Naast het steunen van vernieuwende initiatieven op deze gebieden financierde het SOD fonds samen met een aantal andere partijen de bijzondere leerstoel ‘Kwaliteit van professioneel handelen in de sociaal pedagogische hulpverlening’ (prof. dr. P. van der Laan) Een van die partijen was het K&O-Fonds Fie van der Hoop.
Het K&O Fonds Fie van der Hoop
Het K&O Fonds Fie van der Hoop komt voort uit de nalatenschap van Fie van der Hoop. De wortels van dit fonds liggen in de eerste emancipatiegolf voor vrouwen (1898 Nationale Tentoonstelling voor Vrouwenarbeid). Voorvechtster was mevrouw Sandberg-Geisweit van der Netten (1912 Nationaal Reizend Museum voor Ouders en Opvoeders, 1919 oprichting van de Vereniging-K&O, 1920 start Opleiding-K&O). In 1924 kwam voor het eerst een tijdschrift uit. De vereniging K&O was sterk preventief gericht en zette zich in voor steun aan ouders die vast dreigden te lopen in problematische opvoedingssituaties.

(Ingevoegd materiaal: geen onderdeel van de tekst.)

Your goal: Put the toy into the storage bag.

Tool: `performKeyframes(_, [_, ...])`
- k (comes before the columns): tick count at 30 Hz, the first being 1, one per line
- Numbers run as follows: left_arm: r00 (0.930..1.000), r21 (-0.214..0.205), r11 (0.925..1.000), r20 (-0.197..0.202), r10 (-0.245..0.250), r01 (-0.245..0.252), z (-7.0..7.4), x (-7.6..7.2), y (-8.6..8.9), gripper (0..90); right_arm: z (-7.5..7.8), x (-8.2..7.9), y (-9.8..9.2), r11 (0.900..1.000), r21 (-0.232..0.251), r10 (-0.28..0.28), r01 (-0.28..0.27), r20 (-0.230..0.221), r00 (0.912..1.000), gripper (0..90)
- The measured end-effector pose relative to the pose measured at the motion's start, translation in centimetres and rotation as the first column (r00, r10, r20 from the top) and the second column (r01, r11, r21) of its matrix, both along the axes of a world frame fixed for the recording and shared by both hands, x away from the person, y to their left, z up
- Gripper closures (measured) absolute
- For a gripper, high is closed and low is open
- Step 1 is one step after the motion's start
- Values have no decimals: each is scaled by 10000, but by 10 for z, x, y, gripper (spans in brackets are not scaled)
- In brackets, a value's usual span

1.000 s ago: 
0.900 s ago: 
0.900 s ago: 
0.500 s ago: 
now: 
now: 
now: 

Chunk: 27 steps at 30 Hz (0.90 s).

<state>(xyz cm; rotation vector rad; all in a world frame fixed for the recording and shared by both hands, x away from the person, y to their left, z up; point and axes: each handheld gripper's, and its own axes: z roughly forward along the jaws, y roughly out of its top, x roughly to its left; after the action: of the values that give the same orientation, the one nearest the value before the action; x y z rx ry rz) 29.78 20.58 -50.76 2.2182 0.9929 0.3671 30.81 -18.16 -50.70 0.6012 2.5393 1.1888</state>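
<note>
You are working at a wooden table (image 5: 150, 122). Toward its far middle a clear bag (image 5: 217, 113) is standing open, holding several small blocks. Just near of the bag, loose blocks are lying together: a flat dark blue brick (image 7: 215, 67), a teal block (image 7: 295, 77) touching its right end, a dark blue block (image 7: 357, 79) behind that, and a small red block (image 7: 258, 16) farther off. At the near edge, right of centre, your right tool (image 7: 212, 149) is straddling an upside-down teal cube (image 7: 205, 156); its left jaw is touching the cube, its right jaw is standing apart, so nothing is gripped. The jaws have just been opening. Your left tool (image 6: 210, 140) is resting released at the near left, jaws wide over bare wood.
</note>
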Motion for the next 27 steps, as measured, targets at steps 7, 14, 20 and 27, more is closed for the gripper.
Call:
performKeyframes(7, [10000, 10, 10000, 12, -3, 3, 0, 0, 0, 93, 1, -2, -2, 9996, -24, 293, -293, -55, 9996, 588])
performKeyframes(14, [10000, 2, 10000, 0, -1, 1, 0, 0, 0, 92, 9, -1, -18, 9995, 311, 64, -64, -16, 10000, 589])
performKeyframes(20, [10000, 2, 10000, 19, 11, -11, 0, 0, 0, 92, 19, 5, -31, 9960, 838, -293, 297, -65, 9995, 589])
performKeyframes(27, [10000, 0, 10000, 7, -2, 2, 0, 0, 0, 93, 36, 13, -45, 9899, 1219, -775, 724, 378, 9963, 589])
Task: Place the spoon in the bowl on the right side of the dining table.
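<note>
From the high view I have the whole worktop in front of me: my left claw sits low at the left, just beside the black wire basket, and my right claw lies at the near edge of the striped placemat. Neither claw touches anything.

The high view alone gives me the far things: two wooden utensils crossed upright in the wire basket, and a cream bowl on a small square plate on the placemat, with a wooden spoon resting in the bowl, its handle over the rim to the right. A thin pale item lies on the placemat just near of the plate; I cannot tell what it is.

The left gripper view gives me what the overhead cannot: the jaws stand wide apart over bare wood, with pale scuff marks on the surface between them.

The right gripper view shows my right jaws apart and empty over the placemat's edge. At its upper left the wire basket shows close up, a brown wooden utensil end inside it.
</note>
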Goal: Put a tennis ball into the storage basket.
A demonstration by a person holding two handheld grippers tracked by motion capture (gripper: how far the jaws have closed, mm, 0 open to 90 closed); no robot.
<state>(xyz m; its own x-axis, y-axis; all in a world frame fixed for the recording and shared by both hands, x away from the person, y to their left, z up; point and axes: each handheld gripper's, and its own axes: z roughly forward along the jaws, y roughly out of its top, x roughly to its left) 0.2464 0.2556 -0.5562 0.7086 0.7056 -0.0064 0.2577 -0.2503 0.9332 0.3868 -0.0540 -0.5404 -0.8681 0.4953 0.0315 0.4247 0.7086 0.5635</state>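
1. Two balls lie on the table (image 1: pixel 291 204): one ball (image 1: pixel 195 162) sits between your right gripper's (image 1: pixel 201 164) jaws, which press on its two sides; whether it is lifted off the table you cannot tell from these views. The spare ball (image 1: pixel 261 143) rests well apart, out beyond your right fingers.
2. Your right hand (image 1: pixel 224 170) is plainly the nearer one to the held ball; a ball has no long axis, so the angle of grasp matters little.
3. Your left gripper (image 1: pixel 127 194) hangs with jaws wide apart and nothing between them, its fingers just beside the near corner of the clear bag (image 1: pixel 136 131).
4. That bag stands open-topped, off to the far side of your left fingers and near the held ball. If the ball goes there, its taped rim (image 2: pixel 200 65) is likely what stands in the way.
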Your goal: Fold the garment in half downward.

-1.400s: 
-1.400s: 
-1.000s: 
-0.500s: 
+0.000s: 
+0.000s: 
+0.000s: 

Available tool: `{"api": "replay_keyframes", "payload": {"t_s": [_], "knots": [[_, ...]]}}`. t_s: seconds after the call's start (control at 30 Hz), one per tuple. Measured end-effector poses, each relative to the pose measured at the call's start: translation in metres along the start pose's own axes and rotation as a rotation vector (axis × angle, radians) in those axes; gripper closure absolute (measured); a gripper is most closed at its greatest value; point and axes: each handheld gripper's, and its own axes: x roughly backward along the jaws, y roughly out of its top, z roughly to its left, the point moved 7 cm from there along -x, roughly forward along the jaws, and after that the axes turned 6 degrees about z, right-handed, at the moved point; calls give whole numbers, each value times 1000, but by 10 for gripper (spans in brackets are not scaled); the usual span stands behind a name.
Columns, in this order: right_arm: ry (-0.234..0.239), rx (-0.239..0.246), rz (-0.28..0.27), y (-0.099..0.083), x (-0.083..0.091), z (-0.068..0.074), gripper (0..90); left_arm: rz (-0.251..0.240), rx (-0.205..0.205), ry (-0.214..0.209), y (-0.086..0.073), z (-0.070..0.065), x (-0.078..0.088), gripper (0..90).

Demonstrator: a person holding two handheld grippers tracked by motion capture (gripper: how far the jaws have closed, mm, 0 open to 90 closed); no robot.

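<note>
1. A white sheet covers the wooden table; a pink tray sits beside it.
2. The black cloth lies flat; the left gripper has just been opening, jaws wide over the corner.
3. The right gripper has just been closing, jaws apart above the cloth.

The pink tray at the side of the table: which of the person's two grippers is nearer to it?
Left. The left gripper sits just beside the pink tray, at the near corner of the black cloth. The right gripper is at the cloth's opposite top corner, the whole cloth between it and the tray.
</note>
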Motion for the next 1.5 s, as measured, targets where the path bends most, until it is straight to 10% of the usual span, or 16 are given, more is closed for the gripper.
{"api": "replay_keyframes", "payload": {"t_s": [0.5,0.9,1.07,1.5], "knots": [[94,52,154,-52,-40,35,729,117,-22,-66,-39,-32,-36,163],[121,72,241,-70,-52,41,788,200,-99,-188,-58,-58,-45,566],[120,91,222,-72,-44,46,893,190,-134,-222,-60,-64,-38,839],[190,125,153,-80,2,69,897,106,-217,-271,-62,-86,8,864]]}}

Fie van der Hoop was een tijdgenoot van Elisabeth Boddaert. Zij studeerde als een van de eerste leerlingen aan de Amsterdamse opleiding K&O (Kinderverzorging en Opvoeding). Ze gaf les en wijdde haar leven aan kinderen die het slecht of minder goed hadden getroffen en was een aantal jaren directrice van het Nationaal Reizend Museum voor Ouders en Opvoeders. Ze liet een substantieel bedrag achter dat moest worden besteed aan onderzoeks- of leefprojecten die leidden tot betere omstandigheden voor kinderen en jeugdigen.
Het K&O-Fonds Fie van de Hoop zette die opdracht om in daden. Samen met andere financiers was het fonds initiator van twee bijzondere leerstoelen aan de Universiteit van Amsterdam, namelijk de bijzondere leerstoel Kinderopvang (prof. dr. L. Tavecchio) en de bijzondere leerstoel ‘Kwaliteit van professioneel handelen in de sociaal pedagogische hulpverlening’ (prof. dr. P. van der Laan). Deze leerstoelen hebben een wezenlijke bijdrage geleverd aan de verbetering van de kwaliteit van handelen in de kinderopvang en de jeugdzorg. Hier ligt de bakermat voor de samenwerking tussen beide fondsen.
Beide fondsen zijn aparte rechtspersonen die in de eerste helft van de jaren-80 van de vorige eeuw opgericht. Sinds 1 juli 2012 vallen beide fondsen onder één bestuur.